ACTIVITY — What is wanted is every line below from the one with "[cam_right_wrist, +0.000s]" up to and including the one with "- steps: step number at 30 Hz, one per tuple", retyped exactly, pictures excluded, nothing else.

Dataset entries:
===============

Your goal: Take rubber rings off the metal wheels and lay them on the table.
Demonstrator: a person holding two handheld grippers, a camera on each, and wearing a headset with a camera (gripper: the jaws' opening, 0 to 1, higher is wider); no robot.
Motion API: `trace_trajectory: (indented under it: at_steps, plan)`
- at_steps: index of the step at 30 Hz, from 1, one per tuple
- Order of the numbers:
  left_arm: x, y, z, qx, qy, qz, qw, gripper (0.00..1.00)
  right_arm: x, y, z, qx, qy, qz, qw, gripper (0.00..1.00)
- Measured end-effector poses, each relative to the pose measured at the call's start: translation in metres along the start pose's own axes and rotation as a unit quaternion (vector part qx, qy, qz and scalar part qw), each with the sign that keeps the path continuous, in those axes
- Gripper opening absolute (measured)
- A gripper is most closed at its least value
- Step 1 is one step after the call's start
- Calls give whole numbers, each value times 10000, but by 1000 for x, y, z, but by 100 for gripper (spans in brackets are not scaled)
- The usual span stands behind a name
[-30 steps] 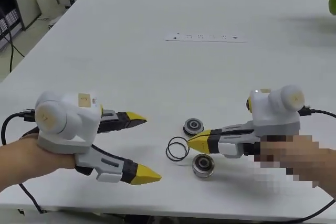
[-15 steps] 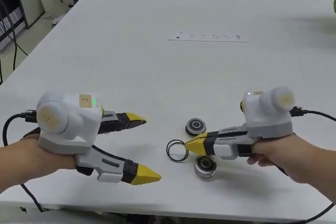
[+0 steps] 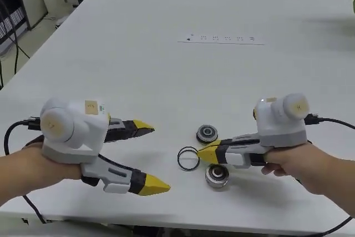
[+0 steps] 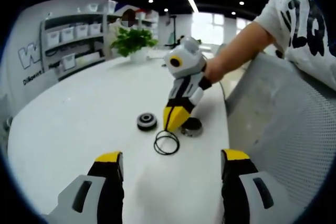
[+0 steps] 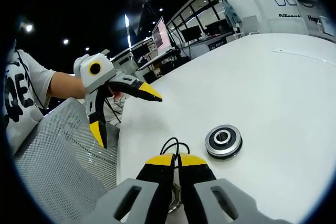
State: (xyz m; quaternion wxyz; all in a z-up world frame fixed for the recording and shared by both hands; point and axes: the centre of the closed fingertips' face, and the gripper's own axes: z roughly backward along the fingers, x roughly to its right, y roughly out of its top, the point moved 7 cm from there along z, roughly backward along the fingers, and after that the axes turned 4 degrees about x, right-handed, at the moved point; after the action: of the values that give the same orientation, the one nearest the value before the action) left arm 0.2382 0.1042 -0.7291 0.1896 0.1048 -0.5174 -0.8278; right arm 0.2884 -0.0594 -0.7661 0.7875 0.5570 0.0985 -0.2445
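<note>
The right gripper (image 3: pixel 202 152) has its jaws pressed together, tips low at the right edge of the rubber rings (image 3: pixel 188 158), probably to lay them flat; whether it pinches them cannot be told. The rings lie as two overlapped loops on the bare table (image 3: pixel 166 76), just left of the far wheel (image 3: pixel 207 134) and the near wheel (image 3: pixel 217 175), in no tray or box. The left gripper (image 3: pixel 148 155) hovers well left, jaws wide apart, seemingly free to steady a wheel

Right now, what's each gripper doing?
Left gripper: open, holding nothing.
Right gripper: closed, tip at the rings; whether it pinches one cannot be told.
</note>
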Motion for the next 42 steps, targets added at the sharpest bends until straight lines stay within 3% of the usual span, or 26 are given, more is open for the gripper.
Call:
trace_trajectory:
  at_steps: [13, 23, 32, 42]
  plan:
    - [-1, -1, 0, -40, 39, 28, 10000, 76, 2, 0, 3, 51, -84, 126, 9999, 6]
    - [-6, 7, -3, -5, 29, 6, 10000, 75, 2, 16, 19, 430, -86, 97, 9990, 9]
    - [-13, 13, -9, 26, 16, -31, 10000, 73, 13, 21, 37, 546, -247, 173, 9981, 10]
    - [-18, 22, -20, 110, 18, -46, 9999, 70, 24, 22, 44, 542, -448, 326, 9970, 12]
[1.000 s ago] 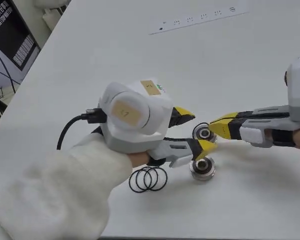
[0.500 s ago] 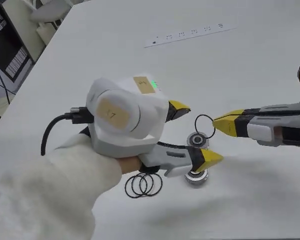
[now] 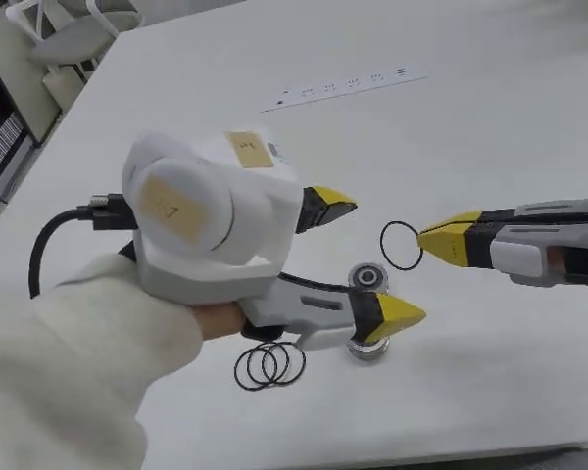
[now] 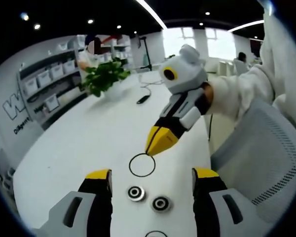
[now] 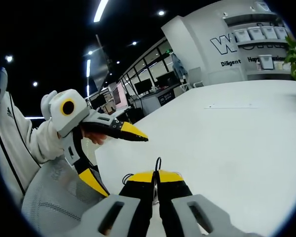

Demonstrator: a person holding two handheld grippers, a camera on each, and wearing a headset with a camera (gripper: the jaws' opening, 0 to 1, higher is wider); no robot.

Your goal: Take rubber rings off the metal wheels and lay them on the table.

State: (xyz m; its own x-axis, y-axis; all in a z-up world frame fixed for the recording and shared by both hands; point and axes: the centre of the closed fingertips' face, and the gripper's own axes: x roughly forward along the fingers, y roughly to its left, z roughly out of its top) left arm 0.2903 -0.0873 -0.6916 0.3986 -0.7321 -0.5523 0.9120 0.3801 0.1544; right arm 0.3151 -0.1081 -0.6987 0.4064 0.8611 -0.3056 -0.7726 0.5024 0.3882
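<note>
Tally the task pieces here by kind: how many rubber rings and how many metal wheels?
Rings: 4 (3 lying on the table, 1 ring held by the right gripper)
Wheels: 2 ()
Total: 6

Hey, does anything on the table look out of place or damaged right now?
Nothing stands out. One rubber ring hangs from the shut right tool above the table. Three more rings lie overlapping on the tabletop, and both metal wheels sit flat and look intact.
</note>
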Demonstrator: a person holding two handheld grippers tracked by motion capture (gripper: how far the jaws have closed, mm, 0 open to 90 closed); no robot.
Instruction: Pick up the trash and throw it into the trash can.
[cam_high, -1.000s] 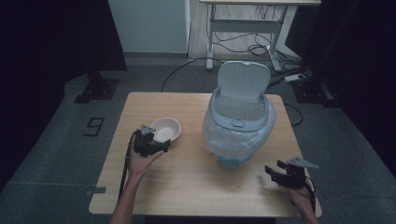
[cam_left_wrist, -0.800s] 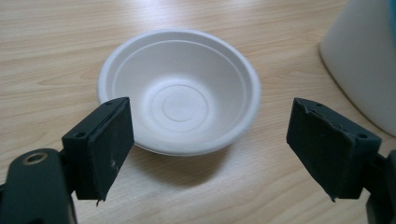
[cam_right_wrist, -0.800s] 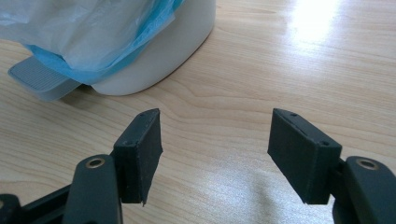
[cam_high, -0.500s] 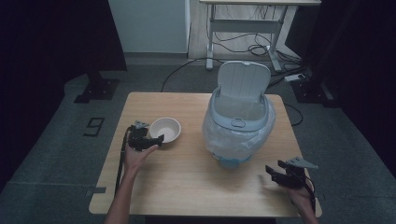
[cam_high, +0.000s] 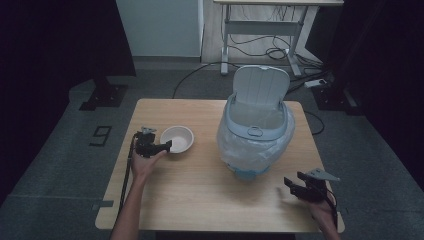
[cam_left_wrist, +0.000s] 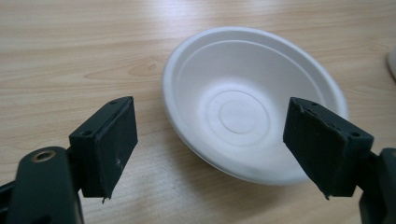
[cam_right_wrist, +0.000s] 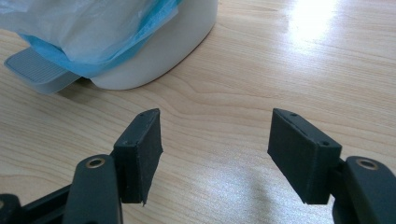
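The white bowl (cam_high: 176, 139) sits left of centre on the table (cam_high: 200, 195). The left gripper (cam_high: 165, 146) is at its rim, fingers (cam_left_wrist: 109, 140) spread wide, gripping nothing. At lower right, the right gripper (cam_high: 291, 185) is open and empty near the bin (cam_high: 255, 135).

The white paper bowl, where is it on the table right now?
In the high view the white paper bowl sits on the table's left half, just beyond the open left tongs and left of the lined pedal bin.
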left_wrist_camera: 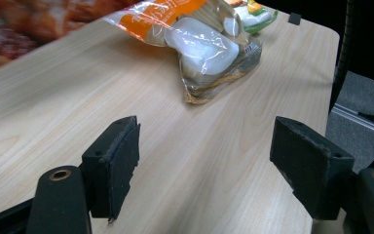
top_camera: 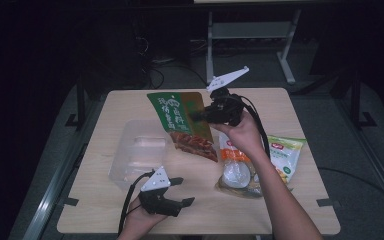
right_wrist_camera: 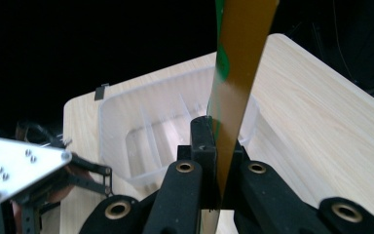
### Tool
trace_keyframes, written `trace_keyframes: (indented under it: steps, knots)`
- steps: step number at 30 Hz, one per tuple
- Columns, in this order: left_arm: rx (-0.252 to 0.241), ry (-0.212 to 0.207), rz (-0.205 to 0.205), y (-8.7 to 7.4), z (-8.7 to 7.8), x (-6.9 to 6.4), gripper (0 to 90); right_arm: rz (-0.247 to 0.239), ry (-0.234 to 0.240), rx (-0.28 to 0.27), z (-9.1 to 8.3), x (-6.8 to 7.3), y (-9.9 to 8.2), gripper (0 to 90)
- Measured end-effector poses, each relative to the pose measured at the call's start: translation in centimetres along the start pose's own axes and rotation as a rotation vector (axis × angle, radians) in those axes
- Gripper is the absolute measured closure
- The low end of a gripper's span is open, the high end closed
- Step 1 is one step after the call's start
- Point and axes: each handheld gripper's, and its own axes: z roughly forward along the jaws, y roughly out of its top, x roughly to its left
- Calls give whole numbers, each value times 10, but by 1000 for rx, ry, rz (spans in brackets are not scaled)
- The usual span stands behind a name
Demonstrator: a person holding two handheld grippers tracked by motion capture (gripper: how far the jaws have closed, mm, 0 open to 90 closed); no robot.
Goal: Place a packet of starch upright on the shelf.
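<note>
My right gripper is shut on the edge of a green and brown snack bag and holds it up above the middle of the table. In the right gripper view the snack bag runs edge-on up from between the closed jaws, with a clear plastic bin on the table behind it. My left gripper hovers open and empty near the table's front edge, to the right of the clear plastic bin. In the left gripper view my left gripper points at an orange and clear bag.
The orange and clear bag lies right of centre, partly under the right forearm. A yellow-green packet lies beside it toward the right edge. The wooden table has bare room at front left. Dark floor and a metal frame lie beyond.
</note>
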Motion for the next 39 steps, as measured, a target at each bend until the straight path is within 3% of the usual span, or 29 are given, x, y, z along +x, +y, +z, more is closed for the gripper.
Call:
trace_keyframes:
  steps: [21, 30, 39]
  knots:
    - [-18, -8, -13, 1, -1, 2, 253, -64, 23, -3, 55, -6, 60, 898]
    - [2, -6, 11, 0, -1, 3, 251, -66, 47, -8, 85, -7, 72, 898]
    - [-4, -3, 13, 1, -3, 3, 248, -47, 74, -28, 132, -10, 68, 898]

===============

SOLUTION —
[cam_right_wrist, +0.000s] 
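The white bowl (cam_high: 176, 139) sits left of centre on the table (cam_high: 200, 195). The left gripper (cam_high: 165, 146) is at its rim, fingers (cam_left_wrist: 109, 140) spread wide, gripping nothing. At lower right, the right gripper (cam_high: 291, 185) is open and empty near the bin (cam_high: 255, 135).

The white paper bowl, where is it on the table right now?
In the high view the white paper bowl sits on the table's left half, just beyond the open left tongs and left of the lined pedal bin.
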left_wrist_camera: 
top_camera: 
right_wrist_camera: 
### Tool
trace_keyframes, written `trace_keyframes: (indented under it: steps, knots)`
- steps: step number at 30 Hz, one per tuple

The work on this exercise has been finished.